Due to the accident, I was badly hurt with many broken bones. For about a month I was in this condition in hospital. I found Dr. Nthato Motlana’s phone number in my diary. I called him. He said, “Don’t talk anymore. I’ll be there in 20 minutes.” And before 20 minutes, he was at Baragwanath from Diepkloof. “You are lucky. Your ancestors are strong,” he said. “People are being killed there in the hospital.” He had fundraised in the US for clinics in Soweto. He took me to one of the clinics, where they gave me some medication.
You mentioned previously that the artworks that you make do not belong to you but to those who have sent you. The honor is not yours. What do you mean by this?
We don’t own anything, we don’t. African land has a purpose. European land has a purpose. Everything has a purpose. We grew up not owning, and we grew up living off the earth. We didn’t know money, and we didn’t spend money. There was a flowerpot at our home in the rural area. When someone gave us money, we would put it into the flowerpot. For months and years, that money would remain there. Sometimes we would give someone a place to sleep because they were traveling from far or needed a place to rest. And one day when we were cleaning we realized that that money is not inside there anymore … hahaha! Oh! That man who visited … So, money did not concern us. We did a lot of exchanges. But we had to watch those that came from the towns and cities, because they came with nothing, but they left our place with lots of things, so much that they could not carry.
My grandmother was getting older. She was my responsibility. I thought, Let me take care of her …
Tell me about your grandmother
My grandmother said, “I build the home inside you … You must not get out of the home before you clean under your feet.”
So, art for you is …
Not for me. Read the bush inside the tree. It’s another world. Read the animals. Through animals we read feeling and spirituality.
Is art for you a connection with the spiritual world?
Europe was rural at one time too, like us. When they developed the cities, money came with exchange. They came dominating us with money. Our traditional leaders are nothing today. They are paper. Everything was taken from us. In Lady Selborne, outside Pretoria, where black people could own properties before apartheid—and where Mandela was boxing—they had this thing called “We see you.” And we also said, “We can see you too.” So art is a spiritual movement. Europe developed it quicker. Until we get our own understanding, only then we can be equal with Europe, and that house will be happy to knock on every door and be received.
I read that John Koenakeefe Mohl was your mentor?
In the early 1970s I was studying under Mohl, and my grandmother was ill.

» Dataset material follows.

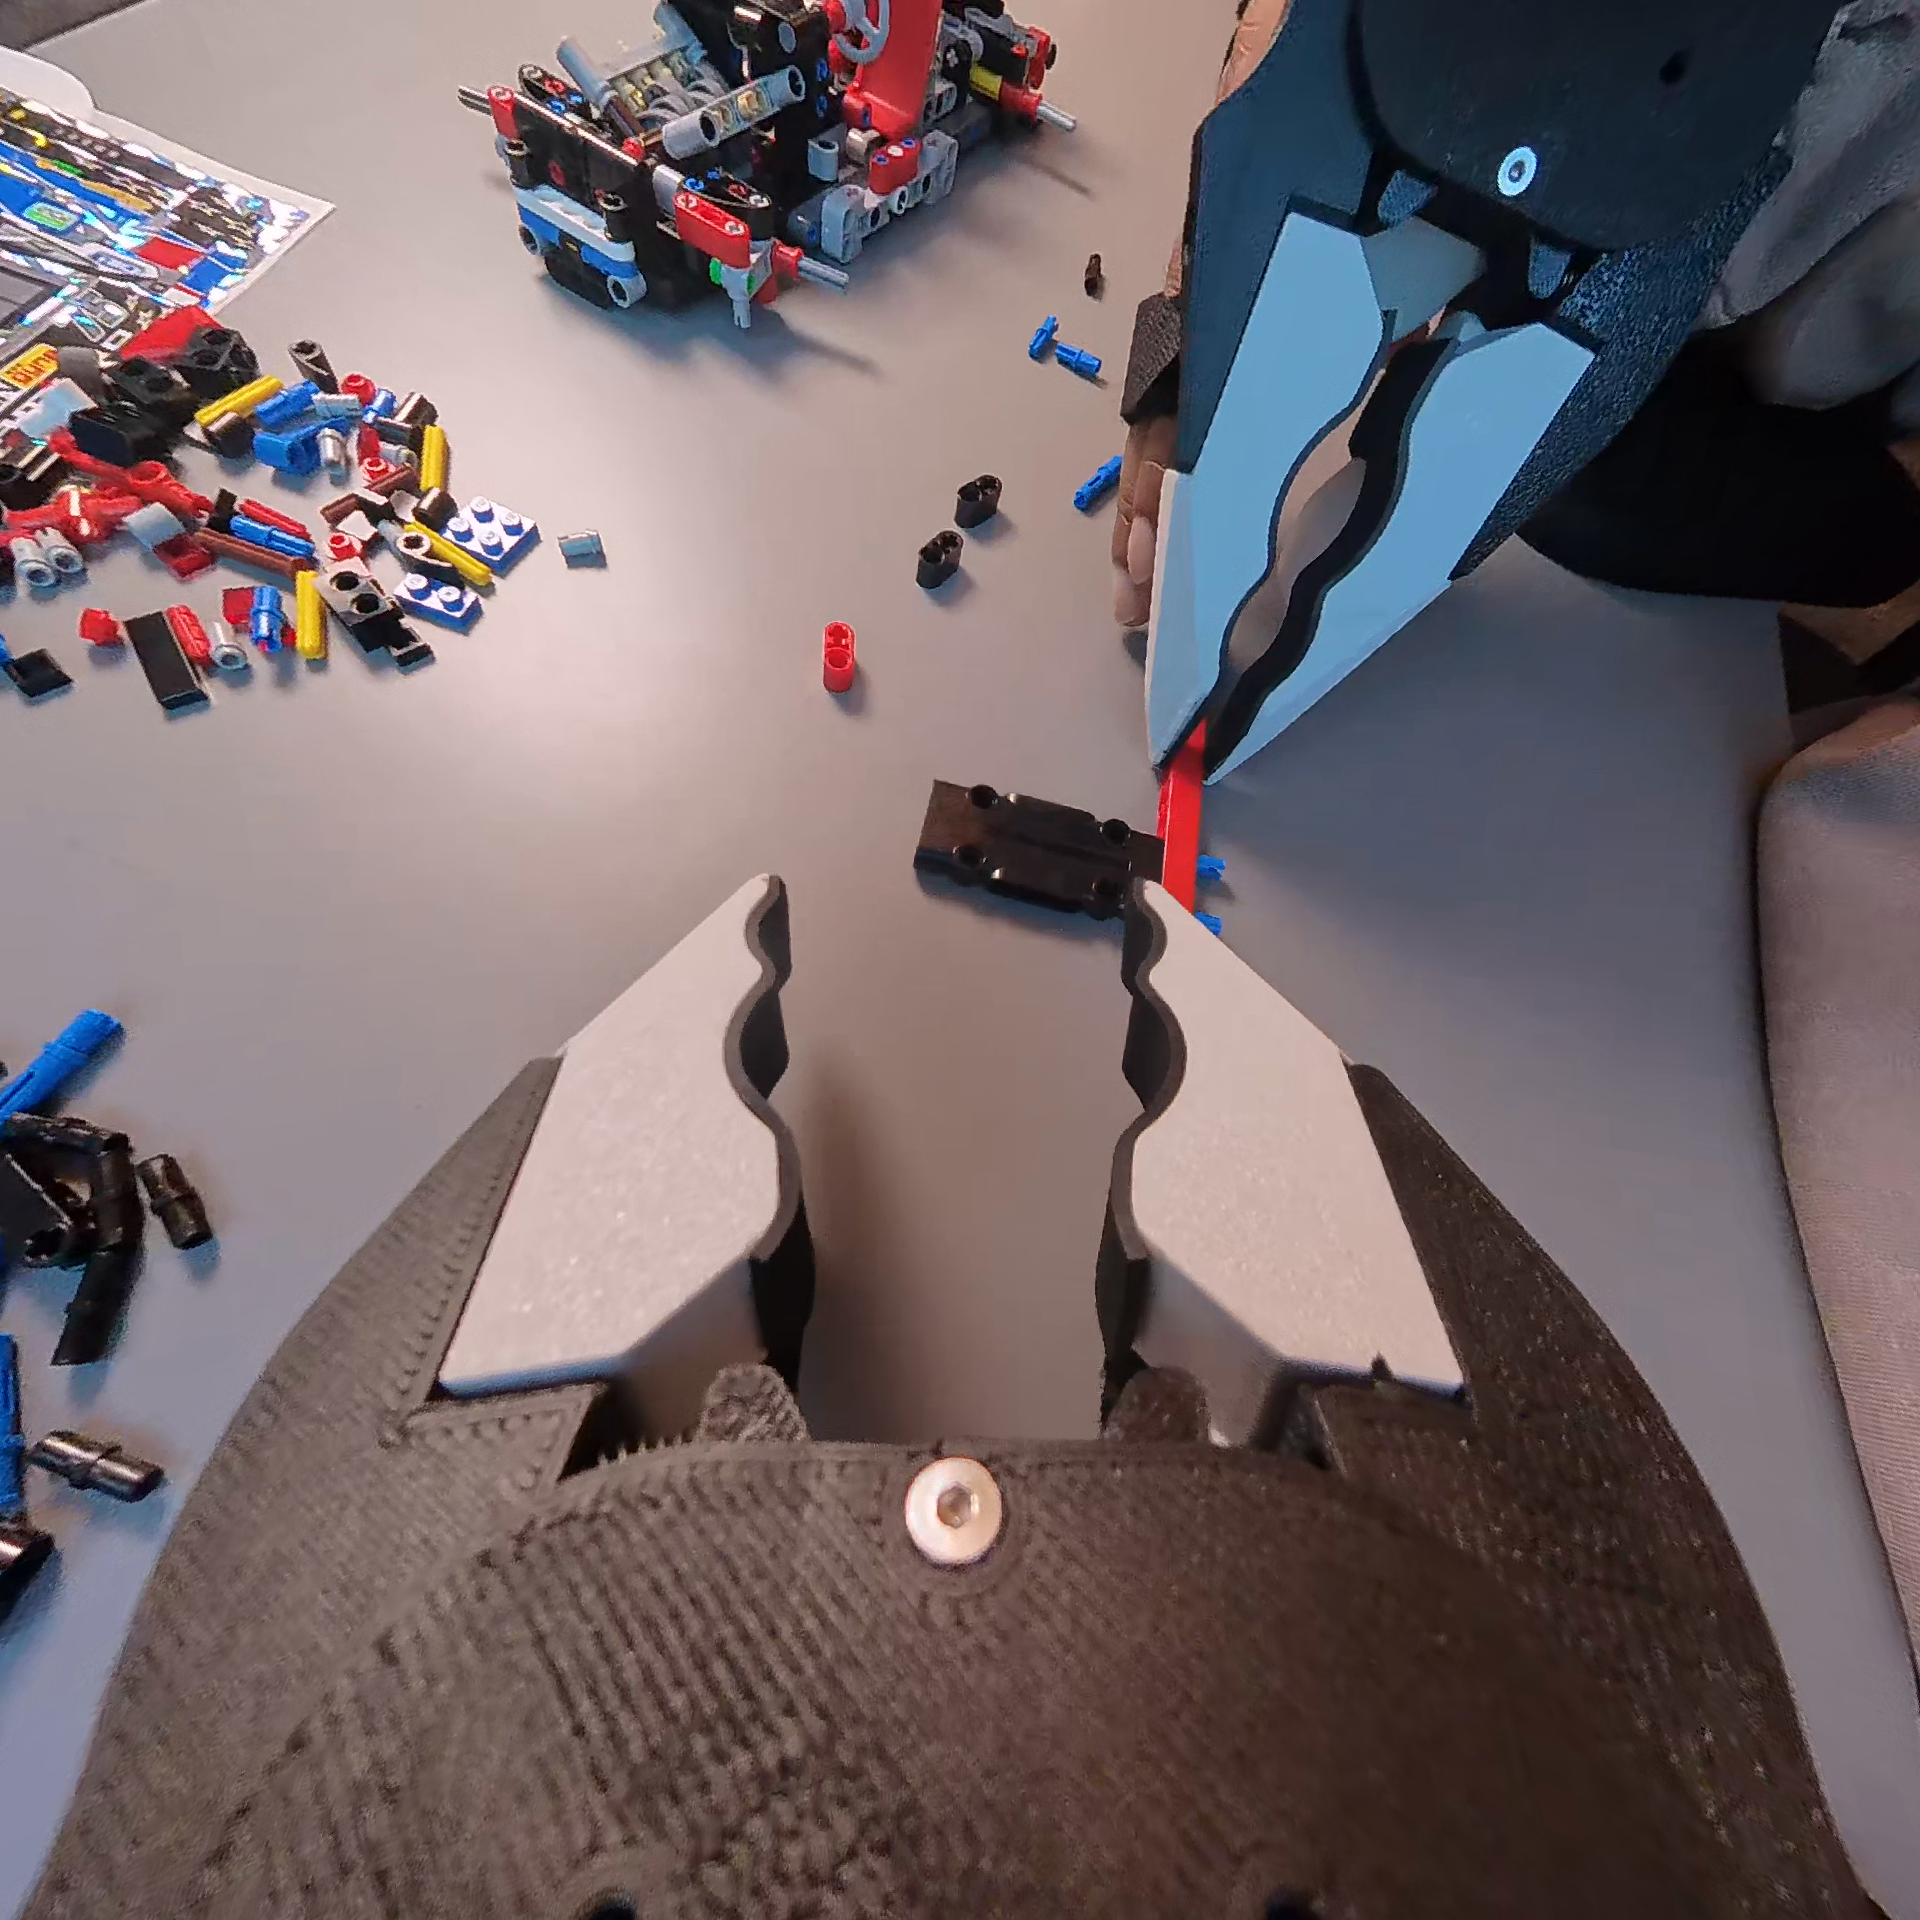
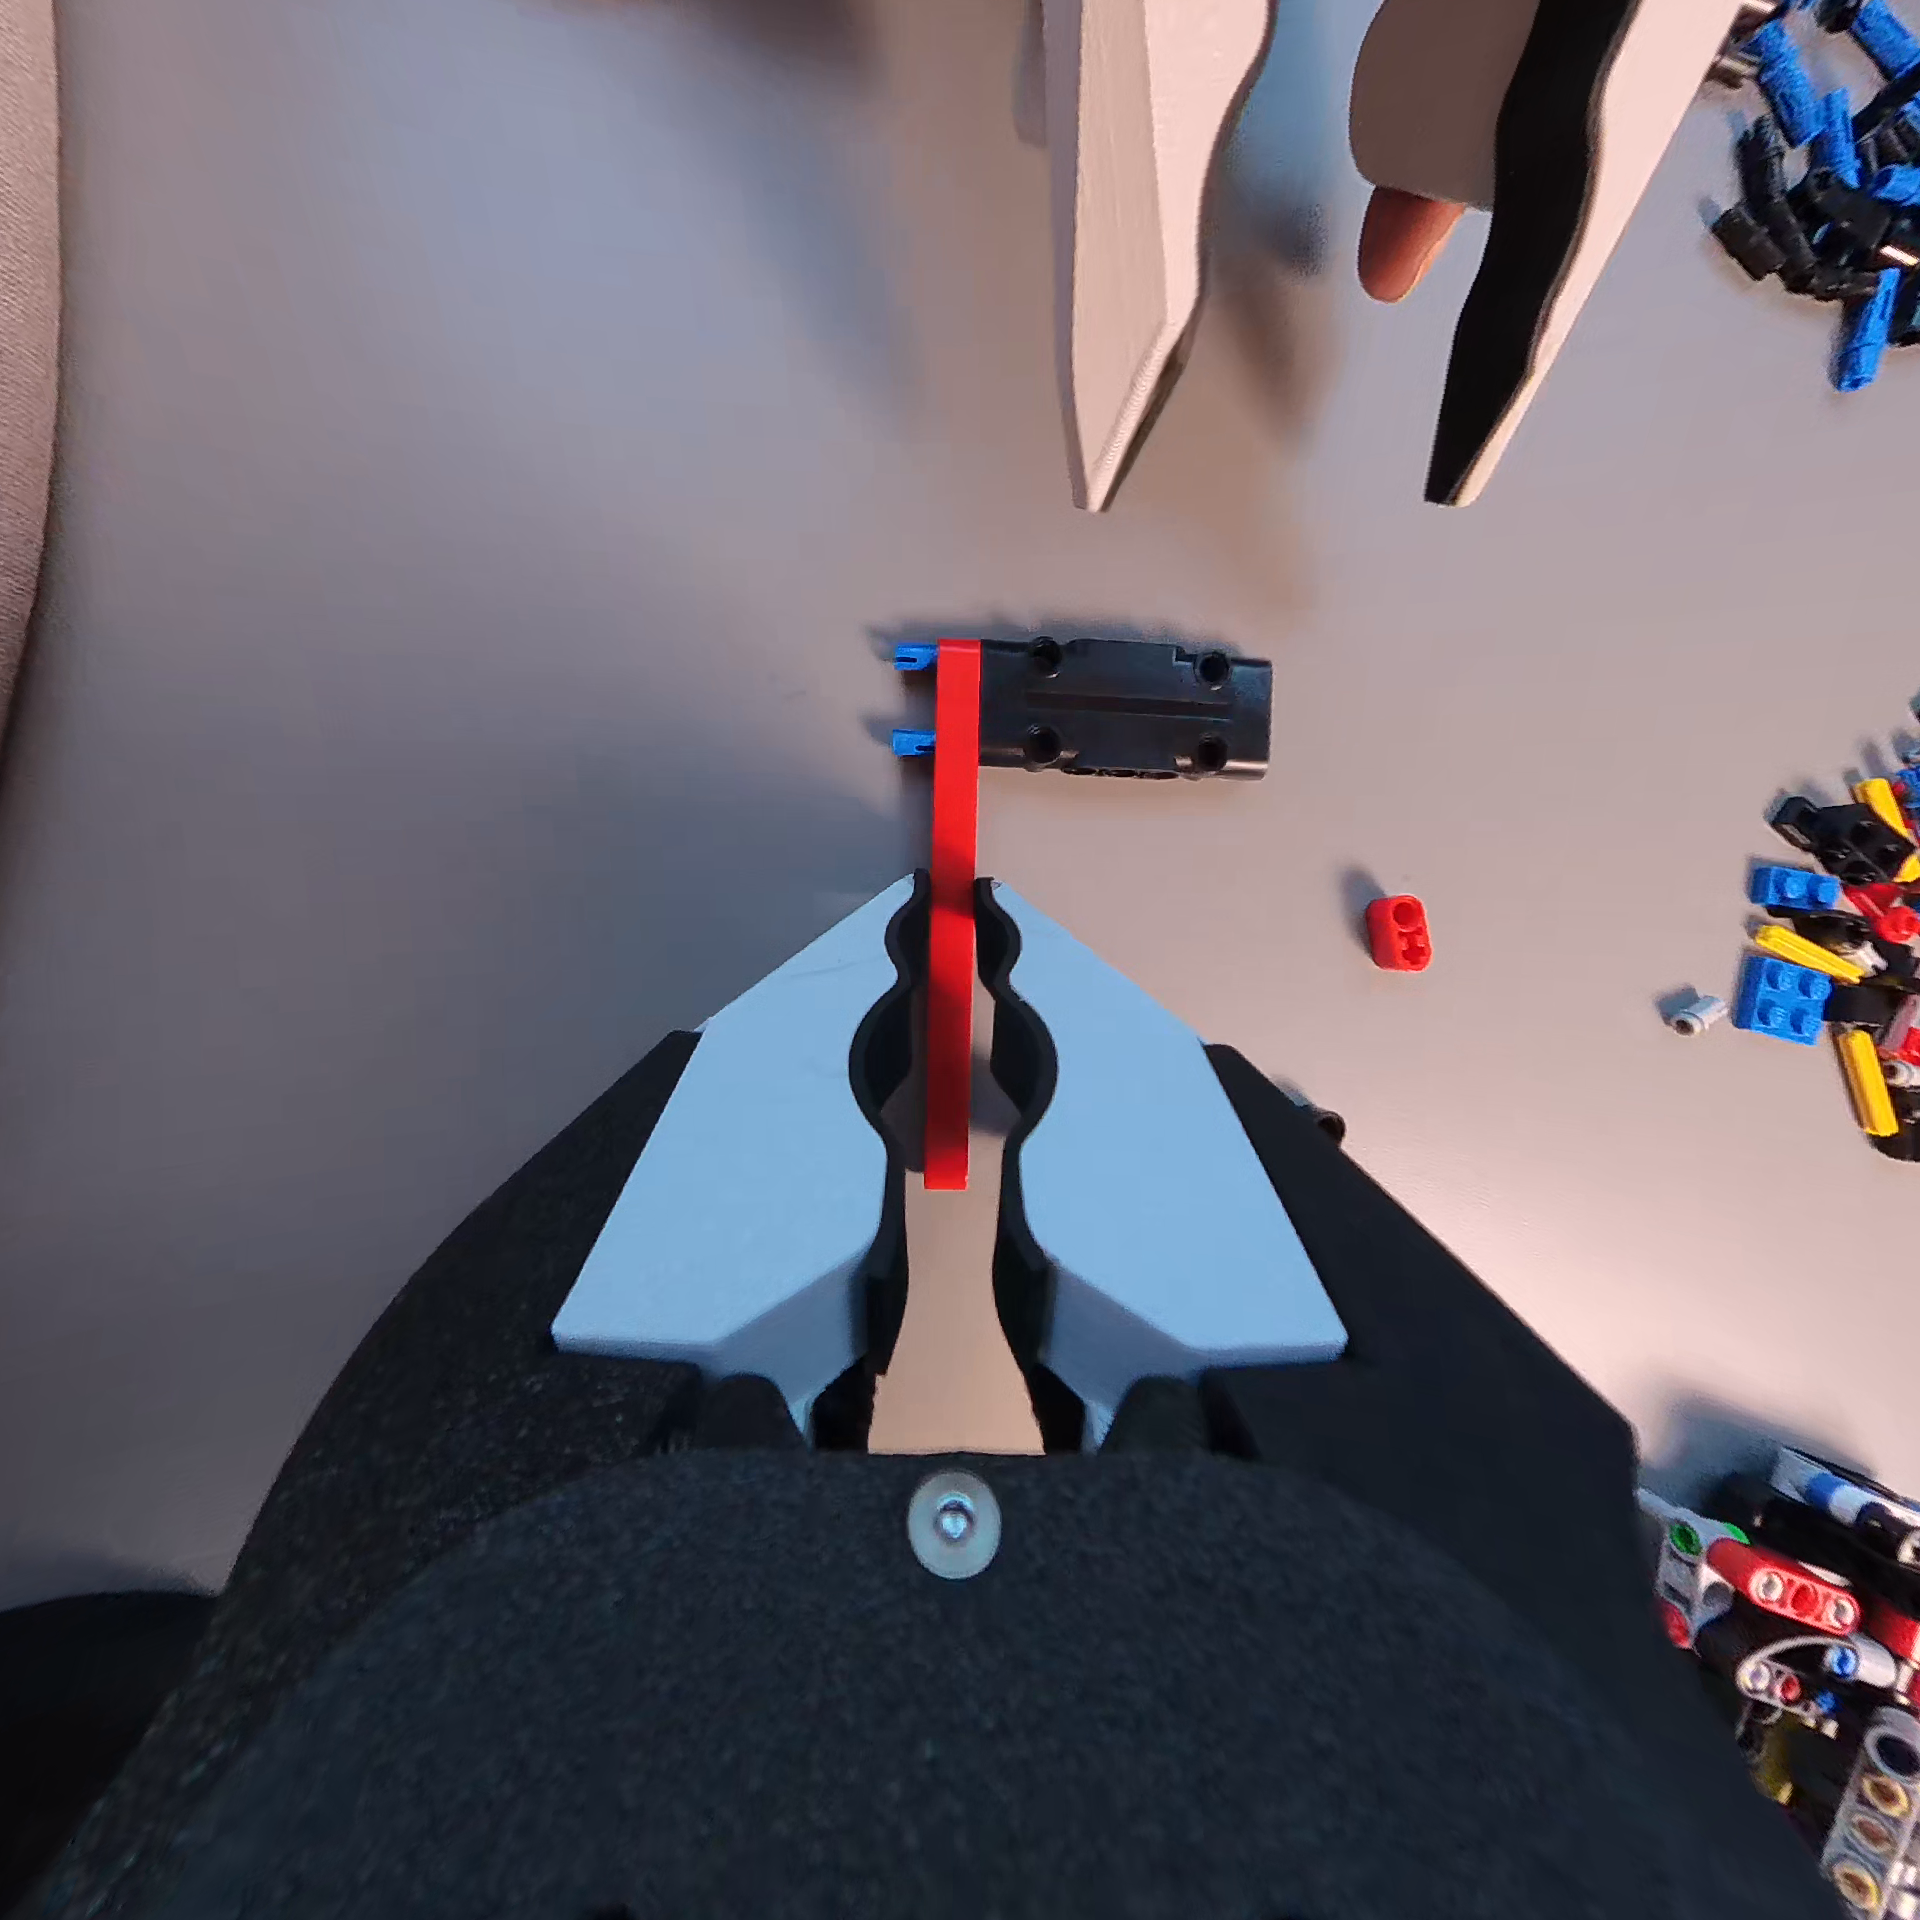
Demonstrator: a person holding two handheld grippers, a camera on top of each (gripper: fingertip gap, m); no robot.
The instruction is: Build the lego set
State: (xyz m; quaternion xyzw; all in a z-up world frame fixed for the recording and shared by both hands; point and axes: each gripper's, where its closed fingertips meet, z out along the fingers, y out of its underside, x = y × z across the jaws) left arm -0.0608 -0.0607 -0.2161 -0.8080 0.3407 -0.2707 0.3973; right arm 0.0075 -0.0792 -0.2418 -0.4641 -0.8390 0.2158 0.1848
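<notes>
R gripper (image 2: 948, 883) clamps 1 red beam (image 2: 954, 935), its far end against 1 black panel (image 2: 1127, 707) w/ 2 blue pins (image 2: 912, 698) sticking out; L gripper (image 1: 956, 899) jaws wide apart, nothing in them, just short of the panel; on the grey table (image 1: 623, 831): 1 red connector (image 1: 837, 655), 2 black connectors (image 1: 958, 530), 1 half-built model (image 1: 758, 156) toward far edge.
</notes>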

He said, “Go back and look after your grandmother and you can do some research. That research comes from an early people before your grandmother. Ask a lot of questions. Keep questioning them to find out more. I don’t want to see any more work from Johannesburg and the townships. You have a big work to do there.”
There are two dominant Western influences or techniques I see in your work. One is the Pointillist technique—with the small dots—and the other is the portraits with different angles depicted simultaneously, much like Picasso and the Cubists. Who influenced you in your art?
On techniques, it’s all the patterns that we grew up with; beadwork, cow dung work, mud work. African people have been working on the spirit for a long time. Now they call this wall painting and sculpture. There is no Ndebele. We are Tswana. Our tongue has been changed.
After Mr. Mohl passed away my grandmother guided me. She wanted us to always be working, and she found me always working. If someone visited us she did not want us to talk to them. She would protect us. We would make the tea and let her talk with the visitor while we continued with our work. She would do the talking. For 10 years I did that. After her passing away I felt that I was naked, empty. She was a social worker, a midwife—she did everything. With meeting Bill Ainslie I had this European influence in my work.